If we assume there are 100,000 active app developers worldwide, that amounts to just $22,000 revenue per developer in the first half of 2010. If you take out the 30% levied by the typical app store, developers will have made an average of just $15,400 apiece. Take out their development costs and that doesn’t leave much in profit.
Of course, developers may have other sources of revenue beyond straightforward apps sales. Some will have been commissioned to create free apps as adverts or promotional services for big companies, while others will be pursuing the “freemium” model, creating free mobile apps to promote their own paid-for software or content on other media.
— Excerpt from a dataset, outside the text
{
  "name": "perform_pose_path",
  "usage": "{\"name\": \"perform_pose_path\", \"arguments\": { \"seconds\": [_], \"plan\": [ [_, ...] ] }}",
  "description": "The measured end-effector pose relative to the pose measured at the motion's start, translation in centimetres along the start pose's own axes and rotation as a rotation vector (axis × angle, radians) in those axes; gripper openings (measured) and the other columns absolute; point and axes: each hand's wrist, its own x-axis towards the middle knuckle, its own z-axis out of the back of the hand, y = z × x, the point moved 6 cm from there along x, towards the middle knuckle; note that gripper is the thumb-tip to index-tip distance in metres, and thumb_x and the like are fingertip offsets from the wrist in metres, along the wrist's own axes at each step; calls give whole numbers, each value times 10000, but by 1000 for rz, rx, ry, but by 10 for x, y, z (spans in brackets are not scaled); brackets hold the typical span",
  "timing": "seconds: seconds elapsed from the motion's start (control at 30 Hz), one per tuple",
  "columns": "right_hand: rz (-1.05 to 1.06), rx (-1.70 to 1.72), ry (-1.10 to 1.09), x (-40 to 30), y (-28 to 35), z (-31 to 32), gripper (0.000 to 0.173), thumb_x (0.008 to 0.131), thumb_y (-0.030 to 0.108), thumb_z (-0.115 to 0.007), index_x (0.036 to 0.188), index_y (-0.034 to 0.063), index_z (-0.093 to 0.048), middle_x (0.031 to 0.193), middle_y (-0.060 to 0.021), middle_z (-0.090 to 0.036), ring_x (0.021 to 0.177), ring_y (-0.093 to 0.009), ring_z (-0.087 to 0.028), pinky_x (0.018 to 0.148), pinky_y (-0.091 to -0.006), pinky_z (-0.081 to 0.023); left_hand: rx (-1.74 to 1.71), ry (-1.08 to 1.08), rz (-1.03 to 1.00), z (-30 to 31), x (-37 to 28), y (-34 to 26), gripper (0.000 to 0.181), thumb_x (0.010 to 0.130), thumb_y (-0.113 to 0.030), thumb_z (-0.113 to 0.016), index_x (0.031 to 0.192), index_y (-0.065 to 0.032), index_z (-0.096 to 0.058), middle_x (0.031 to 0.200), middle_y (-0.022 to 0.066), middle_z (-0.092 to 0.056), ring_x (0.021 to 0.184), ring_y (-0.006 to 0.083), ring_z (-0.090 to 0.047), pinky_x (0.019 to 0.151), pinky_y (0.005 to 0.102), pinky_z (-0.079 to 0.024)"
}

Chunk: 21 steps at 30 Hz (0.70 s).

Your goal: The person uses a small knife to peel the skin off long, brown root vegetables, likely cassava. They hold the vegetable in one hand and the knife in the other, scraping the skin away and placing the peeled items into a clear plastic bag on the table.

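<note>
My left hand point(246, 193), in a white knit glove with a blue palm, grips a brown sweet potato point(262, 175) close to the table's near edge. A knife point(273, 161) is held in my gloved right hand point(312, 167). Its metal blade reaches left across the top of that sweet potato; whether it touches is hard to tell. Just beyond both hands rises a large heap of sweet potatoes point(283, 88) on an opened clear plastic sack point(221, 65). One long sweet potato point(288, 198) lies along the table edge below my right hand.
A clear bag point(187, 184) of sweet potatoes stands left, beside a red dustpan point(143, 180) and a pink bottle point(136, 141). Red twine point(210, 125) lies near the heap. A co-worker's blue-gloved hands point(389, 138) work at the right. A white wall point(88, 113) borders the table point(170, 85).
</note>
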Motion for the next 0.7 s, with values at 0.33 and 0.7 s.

And there will also be some in-app advertising revenue to add into the mix.
Indeed, Juniper Research forecast recently that total mobile apps-related revenues (encompassing pay-per-download sales, value-added services and advertising) will reach $32 billion by 2015. If the global active developer community is still 100,000 strong by 2015, that would mean the average developer would be generating $320,000 in annual revenues before paying commission to app stores, ad-brokers and other elements of the ecosystem. That would appear to put the mobile app community on a more commercially-sustainable footing.
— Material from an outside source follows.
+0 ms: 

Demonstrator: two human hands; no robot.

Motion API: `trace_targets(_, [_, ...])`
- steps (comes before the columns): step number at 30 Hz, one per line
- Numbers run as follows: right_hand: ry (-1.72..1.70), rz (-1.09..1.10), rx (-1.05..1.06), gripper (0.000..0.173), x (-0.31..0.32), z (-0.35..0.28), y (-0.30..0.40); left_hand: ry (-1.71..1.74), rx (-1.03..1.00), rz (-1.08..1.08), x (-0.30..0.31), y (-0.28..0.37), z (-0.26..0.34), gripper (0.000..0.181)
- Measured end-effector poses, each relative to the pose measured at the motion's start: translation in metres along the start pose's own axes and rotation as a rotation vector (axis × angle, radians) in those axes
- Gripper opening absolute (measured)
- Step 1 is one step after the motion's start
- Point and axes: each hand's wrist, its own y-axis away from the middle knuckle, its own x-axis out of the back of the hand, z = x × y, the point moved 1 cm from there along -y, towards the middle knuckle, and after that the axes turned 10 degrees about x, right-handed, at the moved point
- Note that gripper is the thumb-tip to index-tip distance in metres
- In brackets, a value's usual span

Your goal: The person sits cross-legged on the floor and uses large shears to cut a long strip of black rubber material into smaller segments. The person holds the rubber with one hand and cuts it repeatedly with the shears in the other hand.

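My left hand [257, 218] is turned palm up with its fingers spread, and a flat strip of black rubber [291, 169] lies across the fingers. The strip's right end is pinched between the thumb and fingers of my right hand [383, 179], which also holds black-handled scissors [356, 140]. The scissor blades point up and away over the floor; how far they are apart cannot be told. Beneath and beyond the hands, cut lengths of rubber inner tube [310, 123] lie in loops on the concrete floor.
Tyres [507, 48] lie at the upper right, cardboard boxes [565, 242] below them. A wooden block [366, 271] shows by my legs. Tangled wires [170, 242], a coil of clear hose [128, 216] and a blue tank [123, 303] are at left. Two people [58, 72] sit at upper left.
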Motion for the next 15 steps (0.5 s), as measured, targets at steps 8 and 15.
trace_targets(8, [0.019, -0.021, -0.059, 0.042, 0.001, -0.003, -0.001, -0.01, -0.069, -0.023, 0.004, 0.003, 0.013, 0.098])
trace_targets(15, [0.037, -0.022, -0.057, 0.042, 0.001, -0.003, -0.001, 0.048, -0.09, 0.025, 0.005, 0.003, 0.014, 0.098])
Deflationary forces at work
But it isn’t yet clear whether the rapid growth in the app economy envisaged by Juniper and other analysts will be disrupted once the widespread usage of HTML5 makes it viable to run sophisticated web apps in mobile browsers, removing the need for actual downloads and app stores. Whereas app stores have had some success in reinstating the notion that content and software isn’t always free, people tend to shirk away from web sites that charge for their content or services. Rupert Murdoch’s News Corp., one of the world’s leading newspaper groups, is trying to change that by putting a pay wall in front of some of its online articles, but many commentators are pessimistic about its chances, while news from other sources is free.
Moreover, another potentially deflationary force is the continued corporate conquest of the apps market. Popular practical apps, such as fitness trainers or share price trackers, are increasingly likely to be sponsored or developed by big brands, such as Nike or Google, putting downward pressure on the prices independent, self-sustaining apps can charge. Only 12% of corporate mobile apps are designed to generate revenue, according to a study published by research2guidance in January.
Despite the bullish growth forecasts, I suspect the economics of the mobile apps market will remain pretty precarious for those developers without corporate sponsors through 2015 and beyond.